EXERCISE BRIEF >> Quote the whole listing exactly. Leave the pictures out of your copy.
-------- STORED DATA --------
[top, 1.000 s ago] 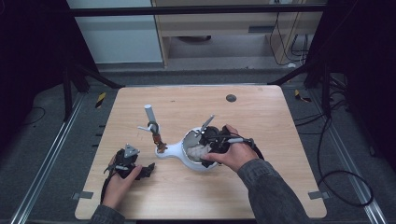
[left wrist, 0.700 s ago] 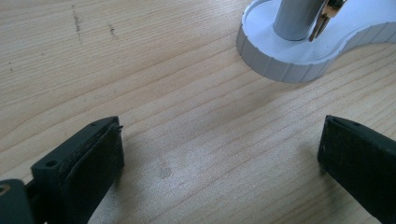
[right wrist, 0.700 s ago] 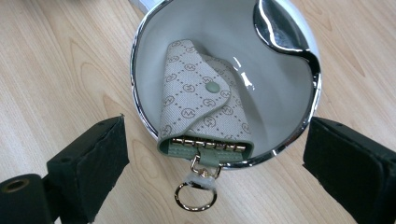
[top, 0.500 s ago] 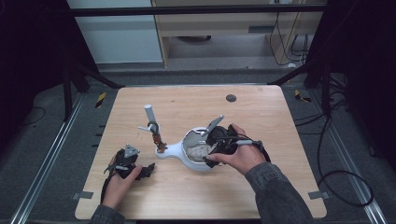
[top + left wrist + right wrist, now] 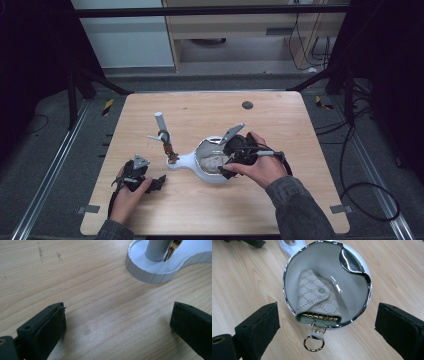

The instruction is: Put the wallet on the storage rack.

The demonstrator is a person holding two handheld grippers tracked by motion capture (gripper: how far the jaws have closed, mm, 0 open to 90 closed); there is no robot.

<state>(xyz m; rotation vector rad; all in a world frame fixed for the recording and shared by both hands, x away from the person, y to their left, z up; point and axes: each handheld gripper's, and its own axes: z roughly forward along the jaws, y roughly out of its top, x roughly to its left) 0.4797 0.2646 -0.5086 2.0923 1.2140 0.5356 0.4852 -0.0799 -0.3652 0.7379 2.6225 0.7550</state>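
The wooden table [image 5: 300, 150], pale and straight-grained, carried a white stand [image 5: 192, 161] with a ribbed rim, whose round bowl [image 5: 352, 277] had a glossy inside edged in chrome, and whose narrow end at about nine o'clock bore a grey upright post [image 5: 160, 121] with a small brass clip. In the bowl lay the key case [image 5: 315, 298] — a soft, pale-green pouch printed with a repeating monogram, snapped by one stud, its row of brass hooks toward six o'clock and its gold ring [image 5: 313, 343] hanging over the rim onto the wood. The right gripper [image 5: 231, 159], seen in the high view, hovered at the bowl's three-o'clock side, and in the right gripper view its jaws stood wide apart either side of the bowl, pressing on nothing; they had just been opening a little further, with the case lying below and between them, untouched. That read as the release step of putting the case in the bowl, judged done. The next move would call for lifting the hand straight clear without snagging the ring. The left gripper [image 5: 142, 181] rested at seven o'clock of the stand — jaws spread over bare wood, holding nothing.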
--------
ANSWER SPACE >>
[top, 1.000 s ago] 
[left wrist, 0.700 s ago] 
[right wrist, 0.700 s ago] 
[top, 0.500 s ago] 
[top + left wrist + right wrist, now] 

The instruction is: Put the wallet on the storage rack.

The demonstrator is a person holding two handheld grippers tracked by motion capture (gripper: how far the jaws have closed, mm, 0 open to 90 closed); there is no robot.

<state>(xyz m; rotation vector rad; all in a world frame fixed for the recording and shared by both hands, x away from the person, y to their left, z up; point and axes: each handheld gripper's, and its own axes: z roughly forward along the jaws, y roughly out of its top, x roughly to its left) 0.4797 0.2646 -0.5086 2.0923 1.2140 0.5356 0.4852 -0.0799 -0.3652 0.7379 2.6225 0.7550</state>
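The wooden table [image 5: 300, 150], pale and straight-grained, carried a white stand [image 5: 192, 161] with a ribbed rim, whose round bowl [image 5: 352, 277] had a glossy inside edged in chrome, and whose narrow end at about nine o'clock bore a grey upright post [image 5: 160, 121] with a small brass clip. In the bowl lay the key case [image 5: 315, 298] — a soft, pale-green pouch printed with a repeating monogram, snapped by one stud, its row of brass hooks toward six o'clock and its gold ring [image 5: 313, 343] hanging over the rim onto the wood. The right gripper [image 5: 231, 159], seen in the high view, hovered at the bowl's three-o'clock side, and in the right gripper view its jaws stood wide apart either side of the bowl, pressing on nothing; they had just been opening a little further, with the case lying below and between them, untouched. That read as the release step of putting the case in the bowl, judged done. The next move would call for lifting the hand straight clear without snagging the ring. The left gripper [image 5: 142, 181] rested at seven o'clock of the stand — jaws spread over bare wood, holding nothing.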

Work on the exercise is now concluded.